The Consumer Financial Protection Bureau has been on a mission in recent weeks to find out the true effectiveness of its programs.
In order to accomplish this task, it has been sending out requests for input from the finance industry. The bureau announced it is seeking comments and information from interested parties to assess the effectiveness and efficiency of its supervision program. The agency asks whether any changes to the program would be appropriate.
This request is the fourth in a series of RFIs announced by Mick Mulvaney, who is currently serving as acting director of the CFPB until either President Donald Trump names a permanent replacement for former Director Richard Cordray or a federal court tells him otherwise.

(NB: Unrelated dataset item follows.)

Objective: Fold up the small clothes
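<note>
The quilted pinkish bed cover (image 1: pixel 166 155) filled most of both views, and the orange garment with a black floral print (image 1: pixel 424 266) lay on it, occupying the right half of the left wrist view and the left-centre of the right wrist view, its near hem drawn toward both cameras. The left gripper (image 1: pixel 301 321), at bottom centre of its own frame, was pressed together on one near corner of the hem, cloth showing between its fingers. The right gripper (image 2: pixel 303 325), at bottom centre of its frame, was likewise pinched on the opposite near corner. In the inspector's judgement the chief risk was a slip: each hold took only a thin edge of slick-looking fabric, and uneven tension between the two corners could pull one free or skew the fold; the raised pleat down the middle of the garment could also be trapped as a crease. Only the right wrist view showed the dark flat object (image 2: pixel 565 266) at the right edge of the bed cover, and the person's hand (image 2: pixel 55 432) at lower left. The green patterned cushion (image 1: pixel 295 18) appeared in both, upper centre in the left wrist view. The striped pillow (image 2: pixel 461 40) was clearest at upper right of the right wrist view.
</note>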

The bureau announced back in January that it is issuing a “call for evidence to ensure the bureau is fulfilling its proper and appropriate functions to best protect consumers.” It announced it will publish requests for public comment on the bureau’s enforcement, supervision, rulemaking, market monitoring, and education activities.
These “Requests for Information” will “provide an opportunity for the public to submit feedback and suggest ways to improve outcomes for both consumers and covered entities.”
The bureau will begin accepting comments on the latest request once it is printed in the Federal Register, which is expected to occur on February 20. The RFI will be open for comment for 90 days.
Last week, the CFPB requested information on its own enforcement process. Previously it also requested information on its administrative adjudications and its civil investigative demands.
The bureau announced it will request feedback on its external engagement process next week. It also plans on hitting other key topics in the weeks to come such as complaint reporting, rulemaking processes, bureau rules not under 1022(d) assessment, inherited rules, guidance and implementation support, consumer education and consumer inquires.
But whatever changes these requests lead to, it can probably be assumed it will not mean any sort of increase in CFPB oversight. In fact, we can probably expect the acting director to continue to weaken the CFPB’s power.
Monday, the CFPB released a new strategic plan, in which Mulvaney lays out how the CFPB will now operate and established new goals for the bureau.
“If there is one way to summarize the strategic changes occurring at the bureau, it is this: we have committed to fulfill the bureau’s statutory responsibilities, but go no further,” Mulvaney said.